# Websevice Access through proxy (server) using SOAP client in ObjectiveC



## apoorvagajanan (May 8, 2009)

I wrote SOAPclient code in objective-c to access webservice.ie the client code uses SOAP protocol to get information from Webserver.
I want to Access Webmethod "GetLocations" from the URL:"http://secure.gbcblue.com/CMWebService36/CMWebService.asmx"; providing webservice.(it take property id as parameter & return location details to client)

But while trying to connect to webserver, my corparate proxy is not allowing me to connect to the webserver, it is giving HTTP 407 (proxy authontication required) error.
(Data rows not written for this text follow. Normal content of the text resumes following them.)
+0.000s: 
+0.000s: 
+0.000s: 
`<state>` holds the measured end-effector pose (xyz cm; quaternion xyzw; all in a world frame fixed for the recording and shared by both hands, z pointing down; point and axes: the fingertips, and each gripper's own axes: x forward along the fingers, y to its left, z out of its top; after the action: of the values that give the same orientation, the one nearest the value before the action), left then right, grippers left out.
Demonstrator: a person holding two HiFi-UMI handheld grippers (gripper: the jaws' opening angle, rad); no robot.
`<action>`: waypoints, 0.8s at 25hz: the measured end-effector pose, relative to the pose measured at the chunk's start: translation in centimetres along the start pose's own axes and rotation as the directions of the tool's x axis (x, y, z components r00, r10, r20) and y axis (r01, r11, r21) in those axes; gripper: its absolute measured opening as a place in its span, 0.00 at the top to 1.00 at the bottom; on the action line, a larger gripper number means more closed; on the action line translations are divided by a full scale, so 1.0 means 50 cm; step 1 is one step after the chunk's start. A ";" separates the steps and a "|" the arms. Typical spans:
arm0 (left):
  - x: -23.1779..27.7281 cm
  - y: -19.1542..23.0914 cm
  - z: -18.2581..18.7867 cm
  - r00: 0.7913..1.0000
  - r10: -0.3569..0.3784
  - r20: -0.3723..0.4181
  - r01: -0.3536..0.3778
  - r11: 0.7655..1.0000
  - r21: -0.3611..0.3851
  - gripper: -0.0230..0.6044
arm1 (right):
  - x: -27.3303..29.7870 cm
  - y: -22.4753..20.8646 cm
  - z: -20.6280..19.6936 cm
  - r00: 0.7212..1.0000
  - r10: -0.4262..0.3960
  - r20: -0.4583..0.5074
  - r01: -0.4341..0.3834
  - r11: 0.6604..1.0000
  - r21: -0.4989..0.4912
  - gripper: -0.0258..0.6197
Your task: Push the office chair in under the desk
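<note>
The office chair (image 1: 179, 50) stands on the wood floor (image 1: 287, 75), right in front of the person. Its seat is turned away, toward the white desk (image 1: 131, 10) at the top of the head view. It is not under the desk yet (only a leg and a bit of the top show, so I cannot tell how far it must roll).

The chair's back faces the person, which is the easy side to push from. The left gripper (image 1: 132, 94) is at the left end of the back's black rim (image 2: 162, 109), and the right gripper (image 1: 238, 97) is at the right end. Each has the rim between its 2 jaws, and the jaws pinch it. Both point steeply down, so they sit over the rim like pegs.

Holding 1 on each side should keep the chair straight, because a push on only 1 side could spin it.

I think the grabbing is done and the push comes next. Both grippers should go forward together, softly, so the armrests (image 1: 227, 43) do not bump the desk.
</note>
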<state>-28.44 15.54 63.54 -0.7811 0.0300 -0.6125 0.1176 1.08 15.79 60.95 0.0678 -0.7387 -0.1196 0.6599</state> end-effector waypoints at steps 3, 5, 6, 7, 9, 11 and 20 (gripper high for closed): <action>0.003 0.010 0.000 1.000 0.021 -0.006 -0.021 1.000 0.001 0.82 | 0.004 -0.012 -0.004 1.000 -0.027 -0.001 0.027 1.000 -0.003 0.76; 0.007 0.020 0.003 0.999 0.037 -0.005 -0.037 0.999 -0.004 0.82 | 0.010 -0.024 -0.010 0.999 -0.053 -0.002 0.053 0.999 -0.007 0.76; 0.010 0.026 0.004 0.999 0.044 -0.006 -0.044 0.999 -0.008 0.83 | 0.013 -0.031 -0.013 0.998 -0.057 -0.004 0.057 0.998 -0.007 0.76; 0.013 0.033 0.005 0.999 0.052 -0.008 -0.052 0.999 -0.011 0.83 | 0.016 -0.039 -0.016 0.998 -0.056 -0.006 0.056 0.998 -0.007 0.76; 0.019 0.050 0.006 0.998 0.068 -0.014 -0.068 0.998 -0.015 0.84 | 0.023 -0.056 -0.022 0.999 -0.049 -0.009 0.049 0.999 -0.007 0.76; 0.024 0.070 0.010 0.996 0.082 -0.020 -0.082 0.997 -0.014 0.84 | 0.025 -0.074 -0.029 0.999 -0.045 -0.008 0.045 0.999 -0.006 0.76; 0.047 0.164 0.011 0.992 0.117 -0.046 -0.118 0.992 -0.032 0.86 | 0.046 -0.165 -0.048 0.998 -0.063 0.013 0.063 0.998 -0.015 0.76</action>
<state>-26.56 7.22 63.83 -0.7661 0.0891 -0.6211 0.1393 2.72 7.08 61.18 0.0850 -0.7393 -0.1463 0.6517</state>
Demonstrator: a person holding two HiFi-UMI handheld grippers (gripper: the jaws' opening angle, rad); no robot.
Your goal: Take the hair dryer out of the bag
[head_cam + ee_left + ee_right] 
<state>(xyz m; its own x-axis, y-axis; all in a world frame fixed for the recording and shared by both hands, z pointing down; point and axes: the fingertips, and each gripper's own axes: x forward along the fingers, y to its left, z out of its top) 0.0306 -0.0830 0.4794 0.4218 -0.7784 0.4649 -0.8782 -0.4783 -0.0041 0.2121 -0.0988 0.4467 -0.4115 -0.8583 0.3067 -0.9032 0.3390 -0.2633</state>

Here my code to Authentication :

NSString *p_username = @"sivaram";
NSString *p_password = @"chneider0!";
//CFStreamError err;

NSURL *proxyurl = NSURL URLWithString"http://proxy.telxsi.com:8080";
// create custom http request with auth creds
NSString *reqMethod = @"POST";

CFHTTPMessageRef proxy_req = CFHTTPMessageCreateRequest (kCFAllocatorDefault,(CFStringRef)reqMethod,(CFURLRef)proxyurl, kCFHTTPVersion1_1);
const CFStringRef kCFHTTPAuthenticationSchemeNTLM;

Boolean s = CFHTTPMessageAddAuthentication(proxy_req, res,(CFStringRef)p_username, (CFStringRef)p_password,kCFHTTPAuthenticationSchemeNTLM,true);

if(!s)
{
NSLog(@"! Failed to Add Auth credential(Proxy not Authenticated");
}
else
{
NSLog(@"******Proxy_Req Authenticated Successfully....\n");
}


But this code always gives "Failed to Add Auth credential Proxy not Authenticated"; Msg..

ie CFHTTPMessageAddAuthentication always fails, why?

Please suggest me if any other way to access webservice in objective-c using SOAP protocol.

thanks
Hariharan


----------